Brugué definió a la perfección con la zurda para hacer el segundo tanto ante la Real B. / A. Gómez

Diez puntos en los 4 partidos imbatido

El Mirandés acumula en 20 encuentros de liga 'solo' cuatro porterías a cero, que le han reportado tres victorias y una igualada

ÁNGEL GARRAZA

Nadie duda, y todavía menos a estas alturas de competición, de la importancia de dejar la portería a cero. Máxime cuando el Mirandés ha comprobado que el intercambio de golpes en forma de goles durante un partido no le resulta beneficioso. Así lo demuestra el hecho de que hasta este pasado lunes era el que marcaba la zona de salvación con solo un punto más que el Fuenlabrada. Ahora, la ventaja es de cuatro, que tampoco es que sea una distancia sideral como para estar tranquilos o lanzar las campanas al vuelo, ni mucho menos, pero sí supone todo un balón de oxígeno.

Hay pólvora arriba pero las deficiencias que se habían observado atrás lastraban la progresión, en juego, puntos y posición en la tabla, de los de Lolo Escobar. En las últimas semanas, sin embargo, se ha apreciado una mejoría del colectivo en el capítulo de contención. Los adversarios llegan mucho menos a los dominios de Lizoain y, por fin, ante el filial de la Real Sociedad eso se tradujo en una victoria, que llegó tras no encajar gol alguno.

La Ponferradina solo disparó tres veces entre los tres palos y ganó después de anotar dos tantos; el Oviedo empató tras un golazo de Matheus nada más saltar al campo; el Fuenlabrada solo hizo su tanto al poco de empezar y aguantó con diez hombres sobre el césped para quitar dos puntos a los rojillos. Los tres contrarios obtuvieron demasiada renta ante el Mirandés. La mayoría, sin merecerlo. Esta vez, el Sanse no lo pudo hacer.

Entre otras cuestiones porque los de casa terminaron el choque con la puerta a cero. Es la cuarta vez que lo logran después de que hayan transcurrido 20 jornadas de campeonato. El balance es altamente satisfactorio porque de esos cuatro compromisos, amarró 10 de los 12 puntos en juego.

El hecho de que sea un equipo que tiene gol, al que no le hace falta demasiada producción ofensiva para marcar (a excepción de algún partido como el de El Toralín, que son los que confirman la regla) y con muchos futbolistas con olfato goleador y que pueden batir al meta contrario (Camello, Brugué, Vicente, Riquelme...) si se mantiene firme en la contención tendrá mucho ganado.

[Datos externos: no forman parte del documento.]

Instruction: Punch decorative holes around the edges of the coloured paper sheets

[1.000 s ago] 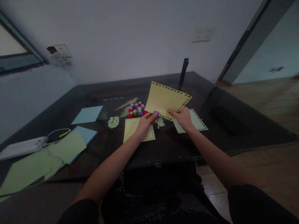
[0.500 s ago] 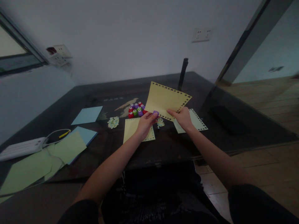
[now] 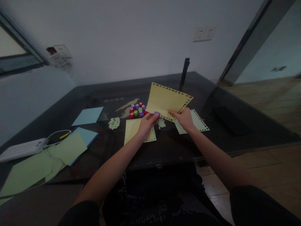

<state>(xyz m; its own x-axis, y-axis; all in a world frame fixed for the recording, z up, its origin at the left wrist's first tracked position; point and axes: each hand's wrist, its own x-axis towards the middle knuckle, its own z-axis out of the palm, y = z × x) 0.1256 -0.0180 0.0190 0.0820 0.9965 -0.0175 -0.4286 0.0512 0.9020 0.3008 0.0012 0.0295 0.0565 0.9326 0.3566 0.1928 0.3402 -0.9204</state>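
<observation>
With the left hand [image 3: 146, 124] pinching a small purple punch [image 3: 157, 113] on the yellow sheet [image 3: 166, 99] gripped by the right hand [image 3: 184, 119], the unsupported paper may buckle and misalign the next hole.

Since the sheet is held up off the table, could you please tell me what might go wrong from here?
The yellow sheet is gripped only at its lower edge, by the right hand and the purple punch in the left hand, so it may sag or slip, misplacing the next hole. The left forearm also hangs over the punched sheet and could drag it or scatter the cut-out scraps.
</observation>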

Arrancó la Liga sin goles, ni a favor ni en contra, en La Rosaleda frente al Málaga. Tras una primera mitad en la que pudo encajar varios, en la segunda los mereció anotar y los marcó, pero no subieron al electrónico. Esa ha sido la única igualada cuando el cancerbero canario no ha tenido que retirar el balón del fondo de su portería porque en las otras tres ocasiones, el Mirandés se hizo con los tres puntos en juego.

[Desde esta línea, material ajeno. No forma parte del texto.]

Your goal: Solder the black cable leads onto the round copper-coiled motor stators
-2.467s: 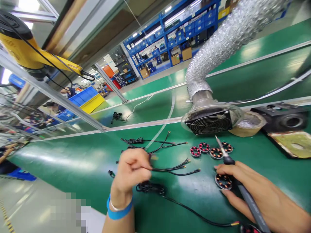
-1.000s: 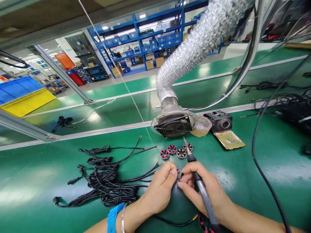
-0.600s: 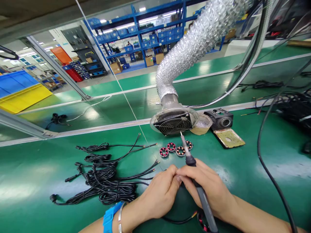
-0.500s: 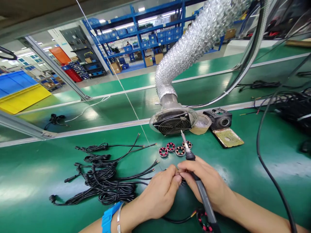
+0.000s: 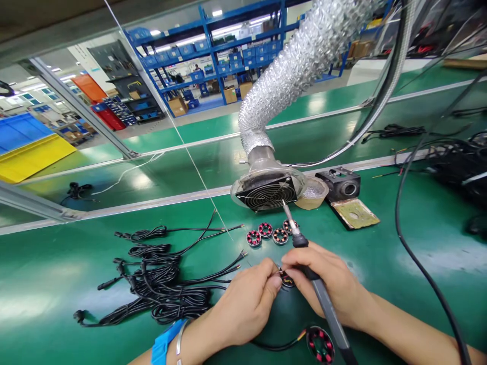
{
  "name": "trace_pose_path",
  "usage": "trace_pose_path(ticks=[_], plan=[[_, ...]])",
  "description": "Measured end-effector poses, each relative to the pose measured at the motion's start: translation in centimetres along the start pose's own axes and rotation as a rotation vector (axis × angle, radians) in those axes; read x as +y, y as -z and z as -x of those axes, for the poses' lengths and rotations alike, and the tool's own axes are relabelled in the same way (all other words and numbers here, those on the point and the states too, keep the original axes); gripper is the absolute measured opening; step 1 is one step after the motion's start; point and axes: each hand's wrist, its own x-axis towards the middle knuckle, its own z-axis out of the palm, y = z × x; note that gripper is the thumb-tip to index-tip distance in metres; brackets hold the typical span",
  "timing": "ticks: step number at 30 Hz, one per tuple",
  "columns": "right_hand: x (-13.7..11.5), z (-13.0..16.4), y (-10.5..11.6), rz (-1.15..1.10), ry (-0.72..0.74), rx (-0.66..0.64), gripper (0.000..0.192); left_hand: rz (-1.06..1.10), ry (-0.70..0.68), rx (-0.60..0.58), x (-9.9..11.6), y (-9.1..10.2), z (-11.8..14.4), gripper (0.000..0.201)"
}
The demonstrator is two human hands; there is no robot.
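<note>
My left hand (image 5: pixel 245 299) is closed, thumb and forefinger pinching a thin wire (image 5: pixel 280 272). Held in my right hand (image 5: pixel 337 286) is a soldering iron (image 5: pixel 323 296), its tip pointing up and away; the thumb and forefinger of that hand also meet the wire's other end. Partly hidden behind the fingertips lies a small ring-shaped motor stator (image 5: pixel 288 280). Nearer me, a stator with red windings (image 5: pixel 320 345) is joined to a black cable (image 5: pixel 279 348). Several more stators (image 5: pixel 265 230) sit in a group beyond my hands.
Bundled black cables (image 5: pixel 167 284) lie on the green bench at left. A fume extractor (image 5: pixel 266 195) with a foil duct stands ahead. To its right are a tub (image 5: pixel 314 195) and a soldering stand with a sponge (image 5: pixel 353 214). A black cord (image 5: pixel 409 243) hangs at right.
The view has shifted slightly, and the whole scene sits a little further left. My hands have parted slightly, showing more of the stator behind them. The near stator is more fully visible.
</note>
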Motion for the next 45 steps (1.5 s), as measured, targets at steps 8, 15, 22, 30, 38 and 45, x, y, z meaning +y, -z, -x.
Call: trace_pose_path(ticks=[8, 15, 22, 30, 38, 45], plan=[[0.8, 0.2, 0.4, 0.002, -0.008, -0.036, 0.029, 0.095, 0.029, 0.015, -0.1, 0.4, -0.4, 0.023], [0.7, 0.2, 0.6, -0.004, -0.021, -0.058, 0.025, 0.417, 0.076, -0.065, -1.9, -0.4, -0.8, 0.030], [1.0, 0.2, 0.5, -0.015, -0.003, -0.073, 0.026, 0.581, 0.099, -0.091, -2.4, -0.6, -1.0, 0.036], [0.9, 0.4, -0.3, -0.016, 0.047, -0.035, 0.032, 0.735, 0.183, -0.115, -1.7, -0.4, -1.4, 0.044], [1.1, 0.3, -0.5, 0.014, -0.005, -0.019, 0.030, 0.600, 0.178, 0.100, -2.4, -0.8, -1.9, 0.030], [1.1, 0.6, -0.1, 0.051, -0.078, -0.102, 0.030, 0.544, 0.176, 0.141, -2.3, -0.6, -2.1, 0.024]])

Superó al Amorebieta en Anduva por 2-0; al Ibiza a domicilio por 0-2 y el primer día de esta semana se deshizo del Sanse por otro 2-0. Dos dianas en cada encuentro y ninguna recibida: nueve puntos en esos tres envites. Pleno en puntuación.

Queda claro cuál es el camino que debe seguir el bloque para seguir sumando y escalando puestos en la tabla, una ubicación circunstancial ahora, sí, pero muy peligrosa al tratarse de un bloque tan joven, del que es una incógnita cómo podría reaccionar si en la recta final del torneo doméstico se encuentra abajo en la clasificación.

Cuanto antes esté más arriba, mejor para ganar en confianza y tranquilidad. La última salida del año será a Cartagena, pero antes, mañana, la Copa en Lugo.